A large number of protein PTMs are the result of either direct or indirect interactions of proteins with ROS/RNS that can result in both reversible and irreversible protein modifications. Identification of the modification on the protein targets may provide a signature footprint of the specific ROS/RNS species that was present. This review will outline the application of redox proteomic techniques for the identification and where possible the quantification in particular of reversible redox modifications on specific amino acid residues in proteins. A number of these techniques have been employed in known metabolic diseases using non-invasive clinical samples, such as blood and urine, to identify redox specific biomarkers of metabolic diseases. However, many of the more recent redox proteomic techniques originally developed in unicellular organisms and cell culture systems offer the opportunity to be translated into clinically relevant models of disease.

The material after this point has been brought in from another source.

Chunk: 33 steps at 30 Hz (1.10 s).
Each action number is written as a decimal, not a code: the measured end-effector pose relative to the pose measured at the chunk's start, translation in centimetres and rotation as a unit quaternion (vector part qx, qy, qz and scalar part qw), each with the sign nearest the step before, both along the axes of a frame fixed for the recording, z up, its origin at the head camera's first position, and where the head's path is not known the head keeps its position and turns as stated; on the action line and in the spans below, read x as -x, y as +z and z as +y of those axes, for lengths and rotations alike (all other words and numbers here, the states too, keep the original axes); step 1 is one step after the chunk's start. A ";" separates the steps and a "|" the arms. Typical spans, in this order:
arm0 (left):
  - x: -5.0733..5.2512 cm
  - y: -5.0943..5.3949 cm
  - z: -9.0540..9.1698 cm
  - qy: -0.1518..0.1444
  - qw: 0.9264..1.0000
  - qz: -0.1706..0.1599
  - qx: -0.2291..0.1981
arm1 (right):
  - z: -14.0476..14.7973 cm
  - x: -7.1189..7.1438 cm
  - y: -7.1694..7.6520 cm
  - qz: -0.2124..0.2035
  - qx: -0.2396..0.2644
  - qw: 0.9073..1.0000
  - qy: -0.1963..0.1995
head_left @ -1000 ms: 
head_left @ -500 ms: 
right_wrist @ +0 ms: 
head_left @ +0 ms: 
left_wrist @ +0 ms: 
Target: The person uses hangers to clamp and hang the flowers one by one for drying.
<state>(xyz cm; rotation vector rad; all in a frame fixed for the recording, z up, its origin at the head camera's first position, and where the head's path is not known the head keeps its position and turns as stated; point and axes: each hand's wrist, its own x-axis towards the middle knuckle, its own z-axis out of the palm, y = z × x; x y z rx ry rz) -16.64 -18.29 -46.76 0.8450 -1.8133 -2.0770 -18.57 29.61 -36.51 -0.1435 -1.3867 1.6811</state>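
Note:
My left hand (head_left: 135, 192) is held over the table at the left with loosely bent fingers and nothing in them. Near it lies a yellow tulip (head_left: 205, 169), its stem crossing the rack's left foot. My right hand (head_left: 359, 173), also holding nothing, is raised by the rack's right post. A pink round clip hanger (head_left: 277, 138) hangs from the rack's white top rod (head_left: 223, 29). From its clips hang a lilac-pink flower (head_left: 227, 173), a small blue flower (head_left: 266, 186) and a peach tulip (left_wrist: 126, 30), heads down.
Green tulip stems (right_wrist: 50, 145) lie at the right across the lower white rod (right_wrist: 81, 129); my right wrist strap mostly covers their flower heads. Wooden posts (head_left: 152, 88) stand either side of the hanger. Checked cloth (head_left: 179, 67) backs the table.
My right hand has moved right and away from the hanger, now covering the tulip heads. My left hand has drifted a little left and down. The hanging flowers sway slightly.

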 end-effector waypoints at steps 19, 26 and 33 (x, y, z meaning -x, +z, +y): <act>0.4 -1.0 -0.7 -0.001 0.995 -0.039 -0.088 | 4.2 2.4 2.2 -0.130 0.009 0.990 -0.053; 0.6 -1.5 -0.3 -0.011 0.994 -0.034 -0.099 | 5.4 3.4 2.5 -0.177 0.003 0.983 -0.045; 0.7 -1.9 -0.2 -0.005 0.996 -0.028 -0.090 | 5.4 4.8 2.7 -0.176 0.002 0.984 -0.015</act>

Types of Redox Modifications
Redox modifications on key metabolic processes can alter a wide variety of downstream protein targets, influencing key regulators of distinct PTMs, such as phosphorylation, acetylation and ubiquitination. These include components that control metabolic rate including AMP-activated protein kinase, protein kinase C, adenylate kinase, mammalian target of rapamycin and pyruvate kinase (Corcoran and Cotter, 2013). In particular redox modifications of Cysteine (thiol) residues have been extensively studied and can result in reversible and irreversible modifications with effects on protein function (Table 1). The location of a redox sensitive Cysteine within a protein can play an important part with regard to its redox state. Cysteine residues are one of the least abundant amino acids and have the most extreme conservation pattern within proteins, highly conserved when they form part of an active site or involved in co-factor binding and poorly conserved otherwise (Marino and Gladyshev, 2010).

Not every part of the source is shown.